DATASET CONTENT START
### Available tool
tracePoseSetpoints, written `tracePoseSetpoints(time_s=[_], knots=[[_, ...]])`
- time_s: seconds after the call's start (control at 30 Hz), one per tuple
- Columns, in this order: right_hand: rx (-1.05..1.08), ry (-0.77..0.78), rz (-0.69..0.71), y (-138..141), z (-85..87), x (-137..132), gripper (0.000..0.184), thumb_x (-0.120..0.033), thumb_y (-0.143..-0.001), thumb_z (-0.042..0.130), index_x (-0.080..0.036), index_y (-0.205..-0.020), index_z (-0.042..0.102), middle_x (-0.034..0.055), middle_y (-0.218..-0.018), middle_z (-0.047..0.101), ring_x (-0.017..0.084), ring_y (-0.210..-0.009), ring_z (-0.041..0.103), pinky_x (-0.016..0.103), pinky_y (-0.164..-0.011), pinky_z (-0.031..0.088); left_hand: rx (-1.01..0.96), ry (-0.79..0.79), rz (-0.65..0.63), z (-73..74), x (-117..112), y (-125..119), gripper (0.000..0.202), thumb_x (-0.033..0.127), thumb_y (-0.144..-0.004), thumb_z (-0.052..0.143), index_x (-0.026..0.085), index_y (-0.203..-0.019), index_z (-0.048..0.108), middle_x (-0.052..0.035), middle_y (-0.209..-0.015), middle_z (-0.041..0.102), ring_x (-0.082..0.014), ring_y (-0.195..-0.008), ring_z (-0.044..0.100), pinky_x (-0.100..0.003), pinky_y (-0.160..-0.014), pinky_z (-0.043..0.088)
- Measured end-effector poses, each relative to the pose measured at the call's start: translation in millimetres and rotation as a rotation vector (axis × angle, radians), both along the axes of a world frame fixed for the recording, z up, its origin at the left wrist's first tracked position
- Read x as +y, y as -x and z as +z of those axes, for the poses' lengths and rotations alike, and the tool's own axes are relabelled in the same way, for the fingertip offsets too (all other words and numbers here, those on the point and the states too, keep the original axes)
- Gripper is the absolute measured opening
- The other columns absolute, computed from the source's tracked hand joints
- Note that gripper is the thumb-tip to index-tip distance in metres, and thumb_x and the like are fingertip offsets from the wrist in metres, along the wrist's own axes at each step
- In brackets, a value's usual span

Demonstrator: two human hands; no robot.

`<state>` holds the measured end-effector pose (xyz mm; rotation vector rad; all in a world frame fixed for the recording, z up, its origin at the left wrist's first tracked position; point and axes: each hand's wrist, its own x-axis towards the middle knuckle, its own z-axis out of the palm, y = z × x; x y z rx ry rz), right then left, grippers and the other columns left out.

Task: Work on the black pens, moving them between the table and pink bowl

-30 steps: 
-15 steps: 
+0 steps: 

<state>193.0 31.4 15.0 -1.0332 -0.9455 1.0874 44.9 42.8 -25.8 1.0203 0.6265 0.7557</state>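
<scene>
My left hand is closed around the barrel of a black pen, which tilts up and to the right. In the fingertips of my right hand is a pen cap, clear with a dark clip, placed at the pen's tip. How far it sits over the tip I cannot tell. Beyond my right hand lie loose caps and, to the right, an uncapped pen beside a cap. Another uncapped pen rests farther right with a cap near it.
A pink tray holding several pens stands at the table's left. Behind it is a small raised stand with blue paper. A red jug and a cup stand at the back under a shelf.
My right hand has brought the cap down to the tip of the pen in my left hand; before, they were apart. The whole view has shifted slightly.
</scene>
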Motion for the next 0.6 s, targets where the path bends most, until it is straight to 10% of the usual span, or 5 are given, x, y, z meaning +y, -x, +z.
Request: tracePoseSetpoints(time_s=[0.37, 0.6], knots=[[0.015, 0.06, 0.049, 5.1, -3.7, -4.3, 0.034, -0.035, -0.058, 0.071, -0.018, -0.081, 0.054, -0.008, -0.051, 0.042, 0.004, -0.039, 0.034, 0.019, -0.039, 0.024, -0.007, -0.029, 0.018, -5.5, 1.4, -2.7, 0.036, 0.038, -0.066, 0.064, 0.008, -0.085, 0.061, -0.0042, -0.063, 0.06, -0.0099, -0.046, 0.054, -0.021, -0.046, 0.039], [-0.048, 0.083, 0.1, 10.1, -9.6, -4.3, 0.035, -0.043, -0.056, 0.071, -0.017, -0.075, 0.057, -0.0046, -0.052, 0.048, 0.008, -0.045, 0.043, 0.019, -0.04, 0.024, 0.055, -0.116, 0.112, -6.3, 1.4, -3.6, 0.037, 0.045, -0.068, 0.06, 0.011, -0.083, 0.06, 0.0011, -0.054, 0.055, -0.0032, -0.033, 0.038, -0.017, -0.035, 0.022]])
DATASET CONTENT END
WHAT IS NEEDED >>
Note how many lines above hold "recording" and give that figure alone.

OUTPUT >>
2